На двадцать втором году жизни, успев уже получить аудиенцию у короля, я вернулся во Францию, сперва в Париж, а затем в Вандею, и имел счастье выполнить все распоряжения его величества. В конце мая, спасаясь от преследования бонапартистских властей, которым на меня донесли, и вынужденный скрываться под видом человека, возвращающегося в свой замок, я пробирался пешком от поместья к поместью по лесным дорогам, через верхнюю Вандею, Бокаж и Пуату, меняя направление в зависимости от обстоятельств.
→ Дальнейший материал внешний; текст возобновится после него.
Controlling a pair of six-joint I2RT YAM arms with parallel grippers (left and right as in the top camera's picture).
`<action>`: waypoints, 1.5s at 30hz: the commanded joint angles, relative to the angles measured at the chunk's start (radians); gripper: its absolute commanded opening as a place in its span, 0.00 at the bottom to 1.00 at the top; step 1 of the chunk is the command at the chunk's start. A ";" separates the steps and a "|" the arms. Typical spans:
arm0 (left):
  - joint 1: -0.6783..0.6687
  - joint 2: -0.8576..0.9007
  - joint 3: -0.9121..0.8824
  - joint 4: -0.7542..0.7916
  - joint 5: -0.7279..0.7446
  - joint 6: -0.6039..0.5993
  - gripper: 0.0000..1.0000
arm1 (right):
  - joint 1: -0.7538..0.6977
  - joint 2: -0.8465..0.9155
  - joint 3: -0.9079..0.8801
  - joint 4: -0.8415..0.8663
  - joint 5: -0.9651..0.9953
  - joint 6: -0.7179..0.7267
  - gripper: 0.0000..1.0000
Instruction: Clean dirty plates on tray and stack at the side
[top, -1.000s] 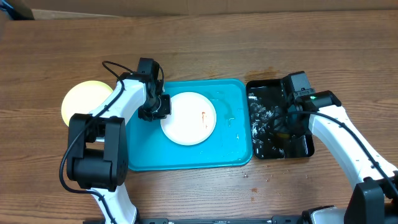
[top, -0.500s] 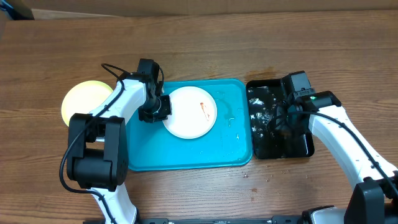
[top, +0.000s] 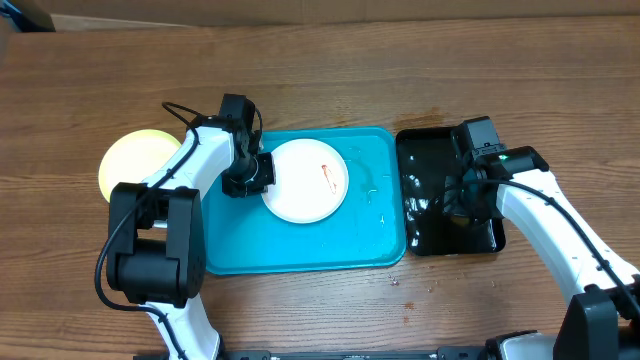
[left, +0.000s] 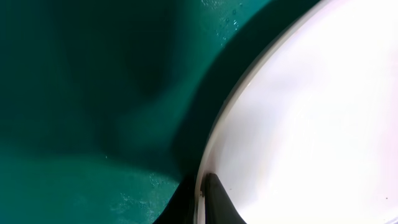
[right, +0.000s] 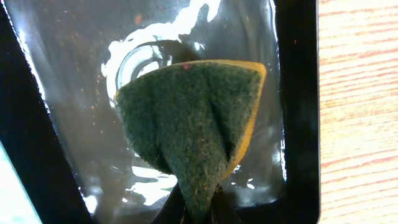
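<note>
Left end effector (left: 199, 193) grips rim of white plate (top: 305, 182); right end effector (right: 198, 210) clamps green sponge (right: 193, 118).

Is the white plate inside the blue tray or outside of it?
Inside. In the overhead view the white plate sits wholly within the rim of the blue tray, toward its upper left.

Two white robot arms with black joints reach in from the near side. The left arm (top: 195, 165) bends forward and to the right. The left gripper (top: 250, 172) has its fingers (left: 217, 202) pinched on the rim of a white plate (top: 305, 185). The right arm (top: 545, 215) angles forward and to the left. The right gripper (top: 462, 195) points down, its fingers (right: 169, 211) closed on a green sponge (right: 193, 118).
</note>
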 joint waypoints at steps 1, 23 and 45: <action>-0.004 0.061 -0.049 -0.035 -0.067 0.041 0.04 | 0.002 -0.016 0.001 0.005 -0.048 -0.019 0.04; -0.030 0.061 -0.050 -0.011 -0.059 0.047 0.04 | 0.090 -0.014 0.334 -0.105 -0.344 -0.113 0.04; -0.060 0.061 -0.050 0.017 -0.060 0.047 0.04 | 0.524 0.387 0.333 0.338 0.110 -0.117 0.04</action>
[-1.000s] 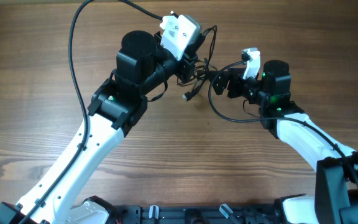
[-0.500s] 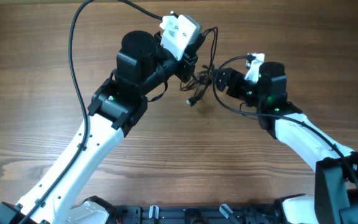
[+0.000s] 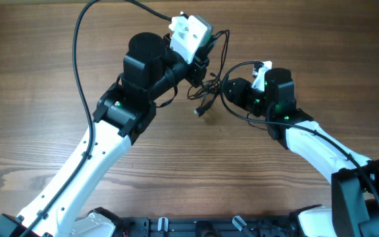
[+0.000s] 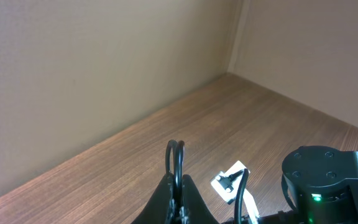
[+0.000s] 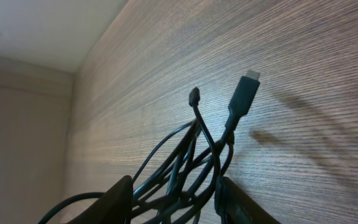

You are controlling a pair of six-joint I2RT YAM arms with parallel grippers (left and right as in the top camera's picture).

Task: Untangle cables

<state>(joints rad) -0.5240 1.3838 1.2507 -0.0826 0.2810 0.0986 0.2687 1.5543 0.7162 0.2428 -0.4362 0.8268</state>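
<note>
A tangle of black cables (image 3: 210, 80) hangs above the wooden table between my two grippers. My left gripper (image 3: 200, 68) is shut on a cable loop (image 4: 174, 155) that stands up from its fingertips in the left wrist view (image 4: 178, 190). My right gripper (image 3: 227, 87) faces the tangle from the right. In the right wrist view its jaws (image 5: 173, 200) stand apart on either side of the cable bundle (image 5: 188, 158), with the strands filling most of the gap. Two plugs dangle free, a large one (image 5: 242, 99) and a small one (image 5: 194, 96). One plug end (image 3: 200, 110) hangs near the table.
The left arm's own camera cable (image 3: 77, 52) arcs over the table's left side. A white camera mount (image 3: 191, 34) tops the left wrist and a smaller one (image 3: 262, 69) the right. A wall runs along the table's far edge (image 4: 135, 124).
My right gripper has moved left onto the tangle and its jaws have narrowed around the strands. The dangling plug swung slightly. The left arm has held still.
</note>
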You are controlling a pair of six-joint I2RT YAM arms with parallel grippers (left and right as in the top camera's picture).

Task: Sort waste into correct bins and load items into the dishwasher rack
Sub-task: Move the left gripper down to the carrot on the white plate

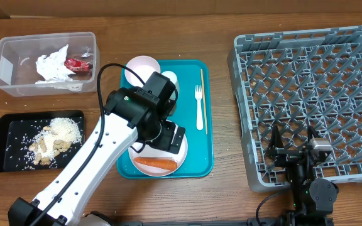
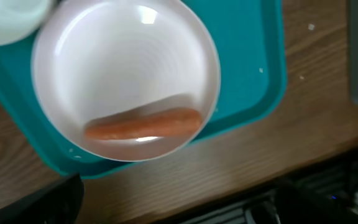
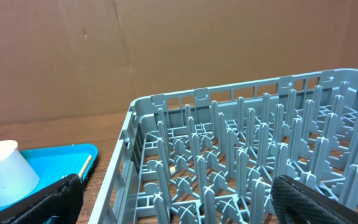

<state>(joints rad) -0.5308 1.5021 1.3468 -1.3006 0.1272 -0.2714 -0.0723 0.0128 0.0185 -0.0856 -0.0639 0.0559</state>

Я добрался до Сомюра, из Сомюра повернул на Шинон, а из Шинона за одну ночь дошел до Нюэльского леса и в ландах встретил графа де Морсофа, ехавшего верхом; он усадил меня на круп своего коня, и мы приехали в Клошгурд, не встретив по дороге никого, кто мог бы меня опознать.

— Жаку лучше! — были первые слова графа.

Я открыл ему свое положение дипломатического лазутчика, за которым охотятся, как за диким зверем, и граф, вооружившись своими роялистскими чувствами, стал оспаривать у господина де Шесселя опасную честь предоставить мне убежище. Когда я увидел Клошгурд, мне показалось, что минувшие восемь месяцев были только сном.